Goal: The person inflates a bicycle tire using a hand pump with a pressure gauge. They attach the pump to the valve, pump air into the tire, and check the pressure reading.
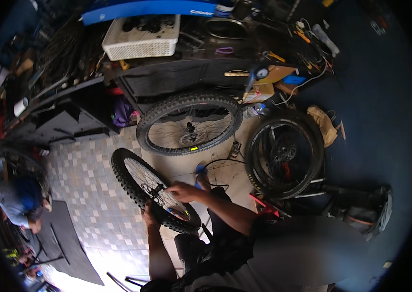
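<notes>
A bicycle wheel [121,176] with a knobby black tyre stands tilted in front of me. My left hand [150,215] grips its tyre at the near left edge. My right hand [181,191] is closed beside the wheel's hub [156,191], over the spokes; whatever its fingers hold, if anything, is too small to make out. Just beyond, a second knobby-tyred wheel [148,112] with a brake disc leans against the workbench.
Several wheels and tyres [316,160] are stacked at the right, near a floor pump with a gauge [262,73]. A white basket [140,50] of parts sits on the cluttered bench. Another person [21,197] works at the far left by a dark mat [72,248].
</notes>
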Motion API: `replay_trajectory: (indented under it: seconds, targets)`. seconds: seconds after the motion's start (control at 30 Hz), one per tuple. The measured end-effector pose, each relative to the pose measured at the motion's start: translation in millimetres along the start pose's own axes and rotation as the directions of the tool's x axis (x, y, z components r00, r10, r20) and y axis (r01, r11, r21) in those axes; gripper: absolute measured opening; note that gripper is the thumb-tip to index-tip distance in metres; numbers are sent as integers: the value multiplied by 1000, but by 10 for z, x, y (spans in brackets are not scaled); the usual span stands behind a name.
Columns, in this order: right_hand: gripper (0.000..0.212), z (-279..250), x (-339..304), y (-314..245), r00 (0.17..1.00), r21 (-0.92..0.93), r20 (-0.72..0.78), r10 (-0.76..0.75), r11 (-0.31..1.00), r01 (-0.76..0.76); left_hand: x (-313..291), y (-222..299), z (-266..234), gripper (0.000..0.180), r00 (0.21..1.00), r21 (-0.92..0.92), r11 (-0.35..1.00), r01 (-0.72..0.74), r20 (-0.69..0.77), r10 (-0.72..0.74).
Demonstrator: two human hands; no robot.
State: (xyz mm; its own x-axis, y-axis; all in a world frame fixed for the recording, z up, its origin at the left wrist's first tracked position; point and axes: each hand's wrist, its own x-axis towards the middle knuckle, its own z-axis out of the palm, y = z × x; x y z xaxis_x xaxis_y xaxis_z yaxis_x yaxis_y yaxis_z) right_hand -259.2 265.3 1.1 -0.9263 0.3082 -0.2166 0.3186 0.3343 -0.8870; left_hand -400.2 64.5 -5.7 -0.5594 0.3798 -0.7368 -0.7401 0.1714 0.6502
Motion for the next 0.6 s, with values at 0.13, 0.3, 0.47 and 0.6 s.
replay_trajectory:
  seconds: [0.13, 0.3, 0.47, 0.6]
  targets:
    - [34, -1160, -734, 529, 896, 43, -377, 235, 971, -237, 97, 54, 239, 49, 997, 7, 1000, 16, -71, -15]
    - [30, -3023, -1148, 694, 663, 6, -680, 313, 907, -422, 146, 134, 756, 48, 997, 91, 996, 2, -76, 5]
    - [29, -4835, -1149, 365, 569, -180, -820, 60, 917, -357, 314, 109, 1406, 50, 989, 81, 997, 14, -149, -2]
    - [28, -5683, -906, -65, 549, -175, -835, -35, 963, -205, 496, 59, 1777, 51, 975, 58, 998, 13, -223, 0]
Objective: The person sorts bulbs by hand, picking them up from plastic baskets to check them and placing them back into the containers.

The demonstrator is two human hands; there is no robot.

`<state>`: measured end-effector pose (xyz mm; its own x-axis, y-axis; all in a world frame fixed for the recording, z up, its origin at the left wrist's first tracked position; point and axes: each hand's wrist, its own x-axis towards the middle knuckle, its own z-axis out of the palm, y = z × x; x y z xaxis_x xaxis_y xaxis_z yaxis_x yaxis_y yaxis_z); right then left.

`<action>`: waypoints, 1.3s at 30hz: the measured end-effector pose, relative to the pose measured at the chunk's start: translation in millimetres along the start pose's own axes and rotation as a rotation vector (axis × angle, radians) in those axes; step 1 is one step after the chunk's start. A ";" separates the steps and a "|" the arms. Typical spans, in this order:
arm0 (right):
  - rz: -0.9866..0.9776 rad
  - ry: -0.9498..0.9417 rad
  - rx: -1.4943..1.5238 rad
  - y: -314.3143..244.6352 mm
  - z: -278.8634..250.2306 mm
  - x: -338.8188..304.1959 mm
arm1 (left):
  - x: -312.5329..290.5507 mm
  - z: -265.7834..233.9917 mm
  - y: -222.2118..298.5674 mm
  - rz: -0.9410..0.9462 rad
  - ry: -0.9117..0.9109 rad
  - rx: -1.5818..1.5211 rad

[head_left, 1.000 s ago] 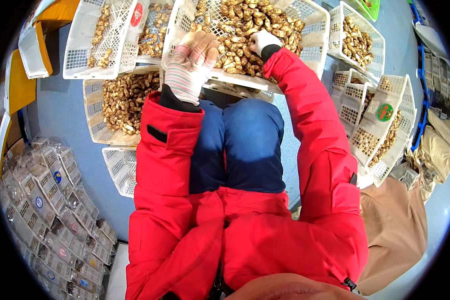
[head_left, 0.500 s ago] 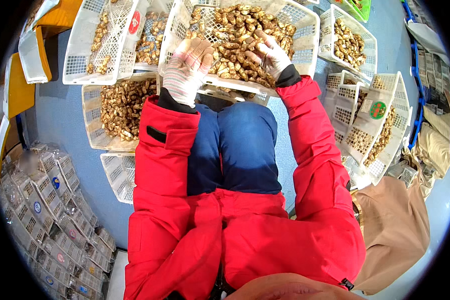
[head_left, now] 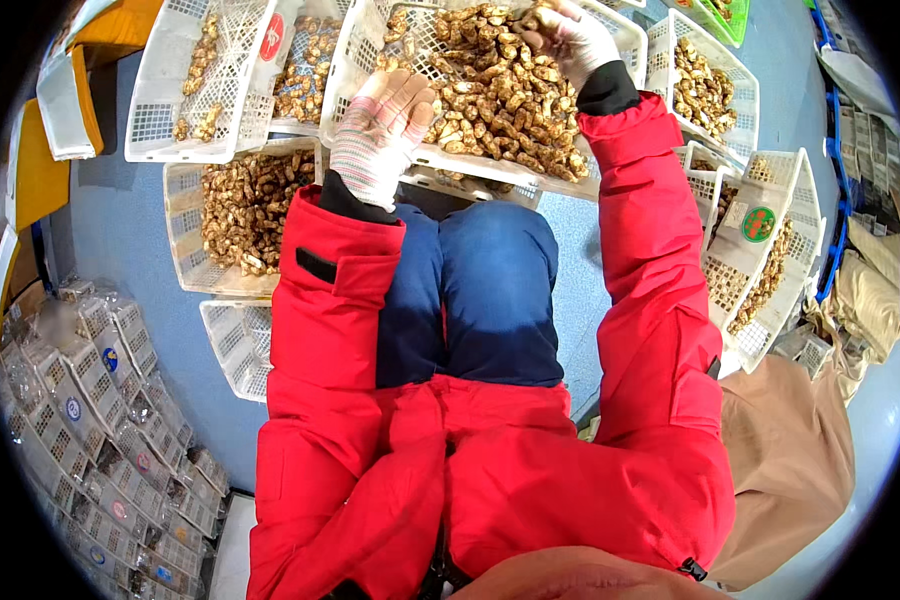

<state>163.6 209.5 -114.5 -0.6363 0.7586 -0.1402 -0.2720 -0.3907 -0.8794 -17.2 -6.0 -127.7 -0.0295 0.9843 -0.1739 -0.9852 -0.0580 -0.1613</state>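
A white plastic basket in front of my knees holds a heap of small, knobbly brown-and-cream mushrooms. My left hand, in a pale striped glove with stained fingers, is at the basket's near left side. Its fingers are stretched out, and nothing shows in them. Over the far right part of the heap is my gloved right hand. Its fingers curl down among the mushrooms; what they grip is hidden.
More mushrooms fill baskets at the left, far right and right. A basket at far left holds a few. Wrapped baskets are stacked lower left. Brown cloth lies at lower right.
My right hand has moved farther away and to the right over the heap, with the arm stretched out more. My left hand has barely moved.
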 end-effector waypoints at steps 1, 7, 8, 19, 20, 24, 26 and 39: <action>0.072 0.016 -0.014 7.9 0.3 3.8 | 1.0 -1.7 -0.3 -0.006 -0.021 0.009; 0.471 0.173 -0.023 67.4 -18.2 -43.0 | -0.4 -7.0 6.7 -0.031 -0.058 0.006; 0.529 0.192 -0.017 82.2 -54.0 -45.8 | 10.1 -1.2 -3.8 -0.071 -0.065 -0.050; 0.420 -0.027 -0.211 59.3 55.9 -54.6 | -7.5 24.8 -20.5 0.013 0.433 0.667; 0.356 -0.117 -0.440 46.5 68.4 -57.8 | -3.9 33.3 -24.3 -0.015 0.427 0.615; 0.283 -0.028 -0.411 49.2 59.8 -33.5 | -6.1 26.9 -20.7 0.078 0.417 0.577; 0.367 0.086 -0.544 71.0 16.5 -12.1 | 0.7 1.5 -7.0 0.087 0.315 0.689; 0.204 -0.176 -1.799 121.4 0.8 -23.3 | -1.8 31.1 -15.1 0.086 0.190 0.375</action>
<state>144.8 143.9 -217.6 -0.6492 0.6717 -0.3569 0.7585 0.6067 -0.2378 -7.5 -1.7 -94.8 -0.1175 0.9283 -0.3529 -0.9748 -0.0398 0.2197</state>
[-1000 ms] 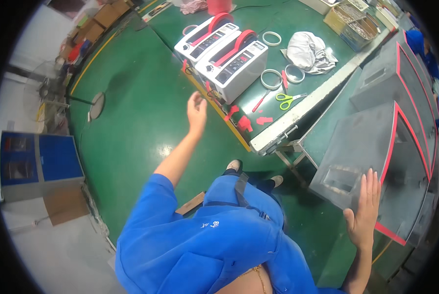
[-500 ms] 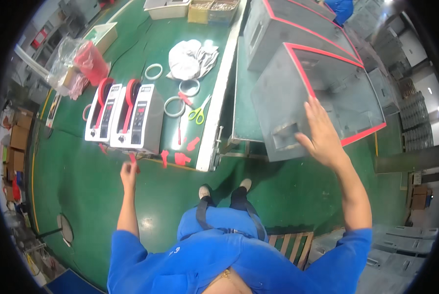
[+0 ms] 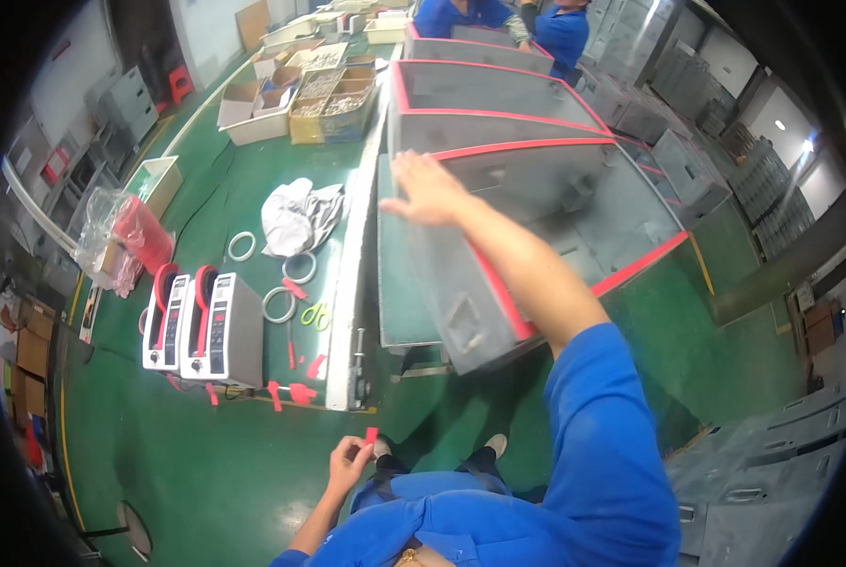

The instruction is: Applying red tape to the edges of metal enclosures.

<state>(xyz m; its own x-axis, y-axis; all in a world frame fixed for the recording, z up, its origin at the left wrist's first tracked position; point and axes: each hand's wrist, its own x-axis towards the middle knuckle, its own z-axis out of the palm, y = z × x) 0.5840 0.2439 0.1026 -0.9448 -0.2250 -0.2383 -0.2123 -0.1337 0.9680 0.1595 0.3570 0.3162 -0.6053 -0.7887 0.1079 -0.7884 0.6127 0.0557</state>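
Observation:
My left hand [image 3: 347, 461] is low in front of my body, thumb and fingers pinched on a short piece of red tape [image 3: 372, 435] that sticks up from the fingertips. My right hand [image 3: 428, 192] lies stretched out, fingers extended, at the far left corner of a grey metal box [image 3: 470, 326]. Red strips [image 3: 635, 266] line the rim of this open-topped box. My right forearm crosses over the box and hides part of its left rim. Whether the palm presses on the metal, I cannot tell.
Two tape dispensers [image 3: 229, 331] stand on the green table at left, beside tape rolls [image 3: 278, 304], green scissors [image 3: 317, 317] and a white cloth [image 3: 300, 217]. More red-rimmed boxes [image 3: 498, 90] stand behind. Two co-workers in blue [image 3: 560, 38] are at the far end.
My left hand has moved away from the dispensers toward my body with the red tape. My right hand has slid to the box's far left corner. The view has shifted right and farther ahead.

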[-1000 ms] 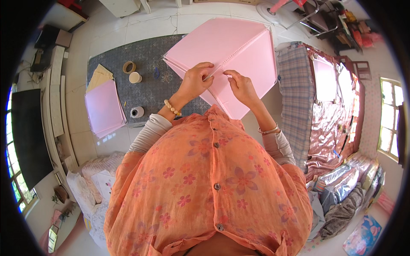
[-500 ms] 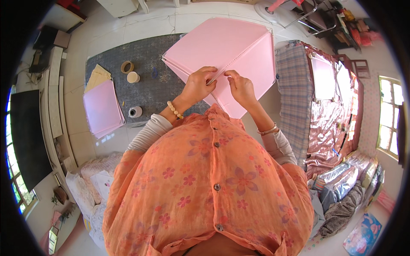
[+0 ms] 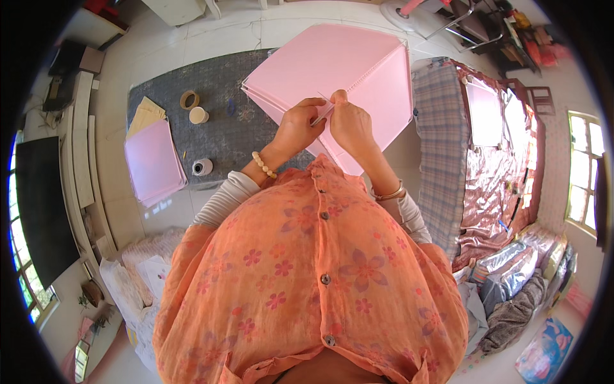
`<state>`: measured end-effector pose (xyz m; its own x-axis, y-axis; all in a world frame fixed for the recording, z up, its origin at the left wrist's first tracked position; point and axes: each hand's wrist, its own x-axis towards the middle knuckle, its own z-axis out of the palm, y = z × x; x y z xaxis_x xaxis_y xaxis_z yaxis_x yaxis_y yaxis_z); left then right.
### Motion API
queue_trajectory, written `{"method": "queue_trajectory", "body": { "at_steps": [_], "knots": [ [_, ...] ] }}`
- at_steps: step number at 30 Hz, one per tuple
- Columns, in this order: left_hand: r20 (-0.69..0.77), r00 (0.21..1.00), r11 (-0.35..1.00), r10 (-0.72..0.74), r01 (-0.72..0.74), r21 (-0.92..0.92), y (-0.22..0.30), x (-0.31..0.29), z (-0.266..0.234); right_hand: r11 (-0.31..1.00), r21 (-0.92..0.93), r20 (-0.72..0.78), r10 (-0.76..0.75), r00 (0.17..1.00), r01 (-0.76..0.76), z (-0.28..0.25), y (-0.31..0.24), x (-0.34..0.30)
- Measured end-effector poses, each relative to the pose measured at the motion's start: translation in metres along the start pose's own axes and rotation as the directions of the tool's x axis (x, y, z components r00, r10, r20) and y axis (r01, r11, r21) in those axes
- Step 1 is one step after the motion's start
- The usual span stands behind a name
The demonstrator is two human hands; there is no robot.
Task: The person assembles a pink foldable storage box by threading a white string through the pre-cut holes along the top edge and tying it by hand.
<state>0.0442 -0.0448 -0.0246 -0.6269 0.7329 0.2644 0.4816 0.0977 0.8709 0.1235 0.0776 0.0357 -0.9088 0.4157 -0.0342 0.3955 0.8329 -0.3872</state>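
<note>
Two large pink panels [image 3: 320,61] meet along a stitched-looking seam [image 3: 377,67] in front of my chest. My left hand [image 3: 299,128] is closed on the near part of that seam, gripping the panel edges between thumb and fingers. Just right of it, my right hand [image 3: 352,125] is closed in a pinch over the same seam, its fingertips close to my left ones. A thin pale sliver shows by the right fingertips; what exactly they hold is too small to make out.
On the dark table [image 3: 236,144] are a roll of brown tape [image 3: 189,100], a pale cup-like cylinder [image 3: 199,115] and a white thread spool [image 3: 202,168]. Smaller pink sheets [image 3: 153,160] overlap its left edge. A plaid-draped surface [image 3: 440,141] stands at right.
My right hand has moved left and slightly up, turning knuckles-up, and now almost meets my left hand at the seam. The left hand keeps its grip in place.
</note>
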Motion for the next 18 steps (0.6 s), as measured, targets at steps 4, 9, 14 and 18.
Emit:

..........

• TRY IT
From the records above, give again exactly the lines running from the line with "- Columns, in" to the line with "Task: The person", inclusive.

• SOLUTION FOR THIS EXERCISE
- Columns, in this order: left_hand: r20 (-0.69..0.77), r00 (0.21..1.00), r11 (-0.35..1.00), r10 (-0.72..0.74), r01 (-0.72..0.74), r21 (-0.92..0.92), y (-0.22..0.30), x (-0.31..0.29), z (-0.266..0.234); right_hand: r11 (-0.31..1.00), r21 (-0.92..0.93), r20 (-0.72..0.78), r10 (-0.76..0.75), r00 (0.17..1.00), r01 (-0.76..0.76), z (-0.28..0.25), y (-0.31..0.24), x (-0.34..0.30)
- Measured end-effector poses, each relative to the pose measured at the motion's start: translation in metres along the start pose's own axes and rotation as the directions of the tool's x axis (x, y, z components r00, r10, r20) and y axis (r01, r11, r21) in those axes
- Step 1 is one step after the motion's start
- The usual span stands behind a name
The demonstrator is two human hands; there is no robot.
Task: The person assembles a pink foldable storage box by threading a white string through the pre-cut holes along the top edge and tying it by hand.

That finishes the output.